■ **PROBLEM**
Scan the material below and copy every line holding the word "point".

■ **INPUT DATA**

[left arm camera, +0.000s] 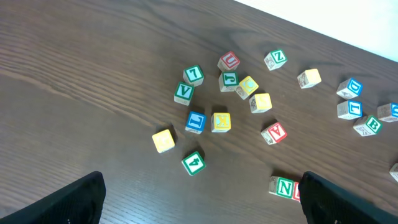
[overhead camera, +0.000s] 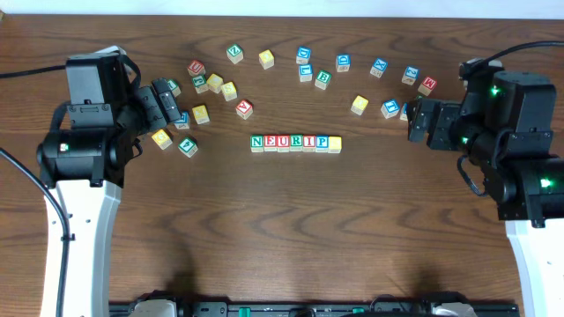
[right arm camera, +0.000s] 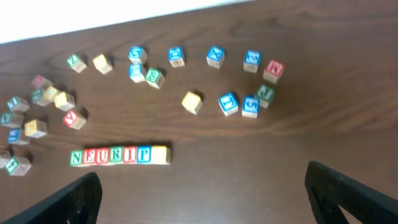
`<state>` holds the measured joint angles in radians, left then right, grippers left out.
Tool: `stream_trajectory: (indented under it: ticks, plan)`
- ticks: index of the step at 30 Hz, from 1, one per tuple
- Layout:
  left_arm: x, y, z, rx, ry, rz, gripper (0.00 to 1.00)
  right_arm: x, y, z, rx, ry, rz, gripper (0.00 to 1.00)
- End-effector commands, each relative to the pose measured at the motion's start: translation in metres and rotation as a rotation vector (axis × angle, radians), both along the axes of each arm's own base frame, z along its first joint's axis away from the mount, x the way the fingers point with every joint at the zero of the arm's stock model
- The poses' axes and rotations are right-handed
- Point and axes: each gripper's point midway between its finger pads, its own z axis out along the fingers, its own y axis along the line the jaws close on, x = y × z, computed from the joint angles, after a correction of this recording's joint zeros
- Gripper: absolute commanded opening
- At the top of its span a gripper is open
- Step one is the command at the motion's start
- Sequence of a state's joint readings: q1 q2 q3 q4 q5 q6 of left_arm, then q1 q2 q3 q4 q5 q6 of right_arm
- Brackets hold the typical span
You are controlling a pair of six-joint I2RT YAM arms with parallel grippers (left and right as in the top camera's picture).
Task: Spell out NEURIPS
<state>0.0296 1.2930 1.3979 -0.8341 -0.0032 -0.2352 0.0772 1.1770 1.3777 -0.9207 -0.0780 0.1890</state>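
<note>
Seven small wooden cubes stand in one touching row [overhead camera: 295,143] at the middle of the table. They read N, E, U, R, I, P, and a pale-yellow-topped cube [overhead camera: 335,143] closes the right end. The right wrist view shows the whole row [right arm camera: 118,155], ahead and to the left of my right gripper [right arm camera: 205,205], which is open and empty. The left wrist view shows only the row's green N cube [left arm camera: 285,186], beside the right finger of my left gripper [left arm camera: 202,211], also open and empty. From overhead, the left gripper [overhead camera: 181,104] and the right gripper [overhead camera: 412,121] both hang well away from the row.
Loose letter cubes lie in a cluster [overhead camera: 198,97] close to the left gripper. More cubes form an arc [overhead camera: 344,66] along the back, and a few [overhead camera: 388,107] lie near the right gripper. A red-lettered cube [overhead camera: 244,108] sits behind the row's left end.
</note>
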Motion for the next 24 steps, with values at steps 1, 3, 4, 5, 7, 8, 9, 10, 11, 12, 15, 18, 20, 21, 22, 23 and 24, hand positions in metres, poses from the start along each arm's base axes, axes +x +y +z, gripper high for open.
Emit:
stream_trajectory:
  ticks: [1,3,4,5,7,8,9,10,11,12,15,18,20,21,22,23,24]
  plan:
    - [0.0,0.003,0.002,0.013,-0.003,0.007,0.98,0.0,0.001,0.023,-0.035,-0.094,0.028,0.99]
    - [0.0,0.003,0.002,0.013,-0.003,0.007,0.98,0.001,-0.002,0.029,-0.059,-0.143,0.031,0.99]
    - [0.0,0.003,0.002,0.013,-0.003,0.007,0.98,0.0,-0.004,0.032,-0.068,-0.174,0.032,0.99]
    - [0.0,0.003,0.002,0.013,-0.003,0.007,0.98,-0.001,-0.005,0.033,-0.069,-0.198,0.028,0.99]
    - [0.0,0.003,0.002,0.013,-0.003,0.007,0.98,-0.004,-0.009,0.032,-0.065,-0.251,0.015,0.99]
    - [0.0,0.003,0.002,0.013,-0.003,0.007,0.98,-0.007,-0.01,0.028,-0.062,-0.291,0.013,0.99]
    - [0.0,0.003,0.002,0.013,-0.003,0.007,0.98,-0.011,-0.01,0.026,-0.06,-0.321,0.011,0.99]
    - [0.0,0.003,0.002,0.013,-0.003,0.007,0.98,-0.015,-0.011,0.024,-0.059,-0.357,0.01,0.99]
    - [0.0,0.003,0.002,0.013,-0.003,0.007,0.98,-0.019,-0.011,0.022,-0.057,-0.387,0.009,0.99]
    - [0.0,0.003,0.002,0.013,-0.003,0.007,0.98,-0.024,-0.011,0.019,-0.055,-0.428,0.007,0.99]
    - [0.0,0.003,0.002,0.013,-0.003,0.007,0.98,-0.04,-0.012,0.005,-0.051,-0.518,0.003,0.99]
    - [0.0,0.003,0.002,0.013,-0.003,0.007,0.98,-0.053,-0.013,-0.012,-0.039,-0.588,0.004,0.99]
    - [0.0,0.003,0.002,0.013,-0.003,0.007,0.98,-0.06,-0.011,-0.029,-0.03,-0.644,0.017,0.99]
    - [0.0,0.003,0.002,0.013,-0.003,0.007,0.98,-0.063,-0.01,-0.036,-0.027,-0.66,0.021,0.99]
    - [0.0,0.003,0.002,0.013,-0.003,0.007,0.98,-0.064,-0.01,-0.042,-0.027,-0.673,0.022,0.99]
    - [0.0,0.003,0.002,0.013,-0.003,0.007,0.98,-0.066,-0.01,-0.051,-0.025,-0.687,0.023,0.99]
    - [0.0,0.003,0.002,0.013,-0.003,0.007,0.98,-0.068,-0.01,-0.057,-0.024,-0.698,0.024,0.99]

■ **COMPLETED EXERCISE**
- End-effector commands, each relative to the pose measured at the motion's start: translation in metres and rotation as a rotation vector (axis × angle, radians), both along the axes of each arm's own base frame, z along its first joint's axis away from the mount, x the way the fingers point with every joint at the zero of the arm's stock model
- Point and axes: each gripper's point midway between its finger pads, its own z axis out along the fingers, its own y axis along the line the jaws close on, x = y × z, computed from the joint angles, after a correction of this recording's joint zeros

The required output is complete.